The Welfare principle can be see in the law’s adoption of human rights.

Most law making decision revolves around balancing individual autonomy with what is best for society.

 2. Minimalism vs Over-criminalisation and Policy of Social Defence

This is the principle that criminal law should only be implemented in situations where it is absolutely necessary. The idea is that having laws which are difficult to enforce undermines the power of criminal law and thus should be restricted.

Another reason for holding a minimalist position is that the law is intrusive, particularly criminal law, as it involves the state into the lives of individual and some are worried that this could lead to abuse e.g. police corruption.

Further issues that cause many to hold the minimalist stance is that it bears the biggest burden on a small sect of society i.e. those that are male, young and from ethnic backgrounds. This can send negative messages to society. Also, criminal proceedings are expensive, how much public money can we justify spending on criminal proceedings, there are also unaccounted for costs e.g. those found in the black market.

However, this view is challenged by those who support over-criminalisation and a policy of social defence. The over-criminalisation view stresses on the symbolic and powerful nature of law and how this can be used. For example, prior to the criminalisation of drinking and drive offence, it was socially accepted to drink and drive.

Furthermore, advocates of the policy of social defence argue that in order to preserve the good working of the state and state control, it is necessary to criminalise to a level above necessary.

3. Liability for acts only vs Social responsibility and the thin ice principle

The general principle is that criminal liability only exists for positive acts and not omissions, unless a duty situation exists which gives rise to criminal liability.

There are those like Professor Ashworth who advocate a social responsibility view saying that to optimise the potential of criminal law what is necessary to enact some kind of good Samaritan law which makes people liable for omissions to too. The justification for this lies in the fact that that society needs corporation between individuals to function, criminalises those who fail to help others helps in the operation of this.

Furthermore, the thin ice principle suggests that those who are skating on thin ice can’t complain if they fall in, the metaphor being for the criminal legal system. And again here we can compare this to the idea of individual autonomy.

4. Maximum certainty vs Social defence vs Strict Construction vs Proportionate response

Maximum certainty is the idea that the law should be certain because if you had no idea what you were doing is criminal then it unfair to convict you. This supports the idea of individual autonomy and the principle of non-retroactivity found in art 7 of ECHR.

However, advocates of social defence policy would argue alternatively, suggesting that you need flexibility to function effective e.g. it is hard to set out all the possible situations in which murder can be established.
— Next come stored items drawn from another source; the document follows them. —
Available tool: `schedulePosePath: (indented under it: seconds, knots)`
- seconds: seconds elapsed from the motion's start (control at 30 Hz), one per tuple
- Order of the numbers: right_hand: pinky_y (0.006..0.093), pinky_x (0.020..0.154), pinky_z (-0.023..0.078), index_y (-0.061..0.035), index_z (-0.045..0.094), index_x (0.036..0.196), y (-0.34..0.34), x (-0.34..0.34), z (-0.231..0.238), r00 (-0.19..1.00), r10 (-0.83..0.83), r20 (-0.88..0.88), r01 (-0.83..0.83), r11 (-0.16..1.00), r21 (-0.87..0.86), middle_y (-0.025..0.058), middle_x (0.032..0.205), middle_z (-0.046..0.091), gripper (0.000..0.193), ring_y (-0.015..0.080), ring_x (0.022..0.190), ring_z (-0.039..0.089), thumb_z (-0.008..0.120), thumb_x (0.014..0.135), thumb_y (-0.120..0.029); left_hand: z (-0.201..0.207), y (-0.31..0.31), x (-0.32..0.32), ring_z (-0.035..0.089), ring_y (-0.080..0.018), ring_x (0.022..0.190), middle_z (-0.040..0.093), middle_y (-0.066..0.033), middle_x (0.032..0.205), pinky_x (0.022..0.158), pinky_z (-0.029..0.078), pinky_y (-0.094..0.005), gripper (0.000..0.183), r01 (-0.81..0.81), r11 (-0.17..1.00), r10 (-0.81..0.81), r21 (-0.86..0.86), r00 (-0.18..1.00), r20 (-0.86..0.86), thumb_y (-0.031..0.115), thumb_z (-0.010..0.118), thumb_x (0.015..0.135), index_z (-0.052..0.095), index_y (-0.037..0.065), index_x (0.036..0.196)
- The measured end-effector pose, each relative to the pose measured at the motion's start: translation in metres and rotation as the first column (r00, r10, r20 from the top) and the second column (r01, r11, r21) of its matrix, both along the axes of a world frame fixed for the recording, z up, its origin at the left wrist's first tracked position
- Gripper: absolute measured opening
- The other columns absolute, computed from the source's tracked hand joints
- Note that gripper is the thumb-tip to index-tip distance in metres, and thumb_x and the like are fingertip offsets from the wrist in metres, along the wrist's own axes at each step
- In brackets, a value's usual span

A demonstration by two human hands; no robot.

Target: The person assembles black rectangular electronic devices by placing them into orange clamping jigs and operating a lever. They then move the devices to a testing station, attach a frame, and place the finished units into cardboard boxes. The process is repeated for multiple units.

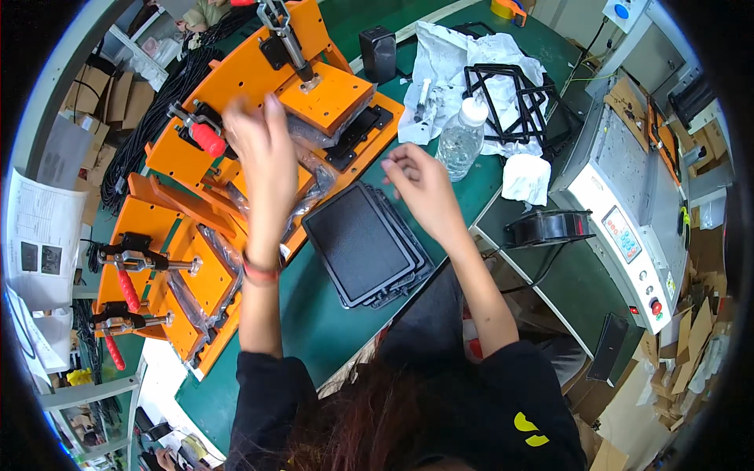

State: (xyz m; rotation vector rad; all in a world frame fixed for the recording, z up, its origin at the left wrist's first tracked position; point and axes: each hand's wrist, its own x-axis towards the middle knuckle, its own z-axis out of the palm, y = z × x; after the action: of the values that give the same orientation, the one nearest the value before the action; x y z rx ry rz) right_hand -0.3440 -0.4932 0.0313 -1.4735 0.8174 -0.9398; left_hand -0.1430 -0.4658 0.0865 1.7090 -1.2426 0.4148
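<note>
My left hand (263, 153) is raised over the orange fixture (212, 67), its thumb apart from fingers that are blurred by motion. Just left of it is the red handle (208, 140) of a toggle clamp, which it does not appear to grip. An orange pressing block (326, 98) sits under another clamp, beside a black part (361, 137) on the fixture's base. My right hand (420, 184), with fingers curled in and nothing visible in them, hovers near a stack of black rectangular panels (361, 245). A clear bottle with a white cap (459, 145) stands beyond that hand.
A second orange fixture (161, 294) with red-handled clamps stands at the left. Black frames (510, 102) lie on crumpled white sheets at the back. A small black fan (550, 228) and a white machine with a control panel (620, 231) are on the right.
</note>
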Motion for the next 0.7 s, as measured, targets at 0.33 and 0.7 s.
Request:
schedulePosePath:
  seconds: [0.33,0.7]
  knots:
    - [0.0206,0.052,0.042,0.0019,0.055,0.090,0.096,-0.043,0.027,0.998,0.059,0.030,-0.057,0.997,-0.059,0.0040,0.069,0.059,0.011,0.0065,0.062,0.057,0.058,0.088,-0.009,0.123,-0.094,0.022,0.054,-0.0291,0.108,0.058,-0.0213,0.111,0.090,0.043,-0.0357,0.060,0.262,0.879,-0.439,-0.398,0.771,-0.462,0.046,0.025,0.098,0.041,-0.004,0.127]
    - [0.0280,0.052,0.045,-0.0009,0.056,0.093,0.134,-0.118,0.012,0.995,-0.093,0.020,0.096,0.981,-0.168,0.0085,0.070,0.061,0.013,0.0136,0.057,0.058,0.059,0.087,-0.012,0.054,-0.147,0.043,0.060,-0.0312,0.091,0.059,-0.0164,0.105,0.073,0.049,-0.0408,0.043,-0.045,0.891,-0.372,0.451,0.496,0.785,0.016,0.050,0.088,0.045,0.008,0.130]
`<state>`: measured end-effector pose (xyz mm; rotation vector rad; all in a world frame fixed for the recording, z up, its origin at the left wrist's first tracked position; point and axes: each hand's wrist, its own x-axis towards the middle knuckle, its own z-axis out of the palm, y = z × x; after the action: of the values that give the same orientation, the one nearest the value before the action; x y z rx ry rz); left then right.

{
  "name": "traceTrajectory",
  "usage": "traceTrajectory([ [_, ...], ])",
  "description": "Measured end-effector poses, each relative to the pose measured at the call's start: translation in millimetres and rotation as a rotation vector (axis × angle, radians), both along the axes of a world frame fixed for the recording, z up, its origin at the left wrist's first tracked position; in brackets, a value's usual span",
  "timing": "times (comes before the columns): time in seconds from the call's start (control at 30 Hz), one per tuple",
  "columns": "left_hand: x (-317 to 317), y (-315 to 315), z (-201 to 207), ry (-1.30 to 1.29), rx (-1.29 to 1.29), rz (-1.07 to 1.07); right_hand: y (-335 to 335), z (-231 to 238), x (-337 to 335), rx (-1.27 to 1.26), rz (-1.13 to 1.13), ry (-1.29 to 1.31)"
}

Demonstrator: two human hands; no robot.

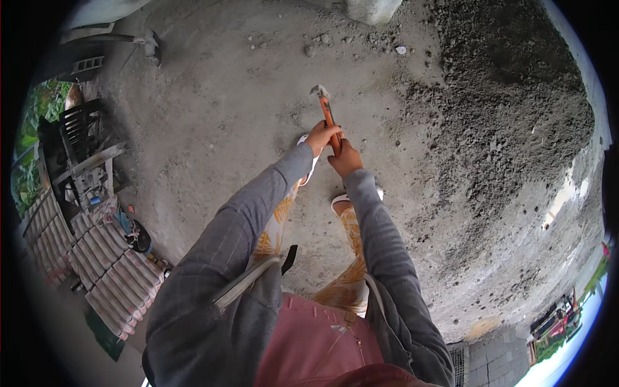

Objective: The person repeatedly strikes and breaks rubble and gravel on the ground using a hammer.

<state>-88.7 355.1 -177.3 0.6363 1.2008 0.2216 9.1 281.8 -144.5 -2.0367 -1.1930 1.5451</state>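
Note:
A hammer [327, 111] with an orange handle and a grey metal head is held out in front of me, its head pointing away. My left hand [320, 137] is closed around the middle of the handle. Lower down and to the right, my right hand [347, 158] wraps the handle's near end. The palms and parts of the grip are hidden by the fingers. Beneath the hammer lies the grey, dusty ground [258, 97], and the head looks raised above it.
Dark loose gravel [503, 122] spreads across the right. At the left are stacked ribbed tiles or blocks [119, 277], wooden scraps [97, 161] and a dark wheel-like object [138, 237]. A pale rounded object [374, 9] stands at the far edge. My shoes [338, 204] are near the hammer.

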Motion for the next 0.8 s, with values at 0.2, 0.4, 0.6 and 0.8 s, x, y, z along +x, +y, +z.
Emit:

The principle of strict construction relates to the idea that individual’s should be given a fair warning. This entails making sure the language of the law is clear and is relieved of any ambiguities. This ties into the the principle of proportionate response which is that criminal law sanctions should reflect the infliction of harm and should not go above necessary and proportionate.

 5. Men rea vs Objective Liability vs Correspondence vs Fair labelling

The mens rea principle is absolutely crucial to the criminal law function because it ensures that only those with a guilty mind are punished.

However, the competing principle to mens rea is that of objective liability i.e. situations where strict liability or negligence is sufficient to establish a crime e.g. gross negligence manslaughter.

Both these principles tie into the idea of fair labelling, the notion that the crime should describe behaviour and punishment should be appropriate.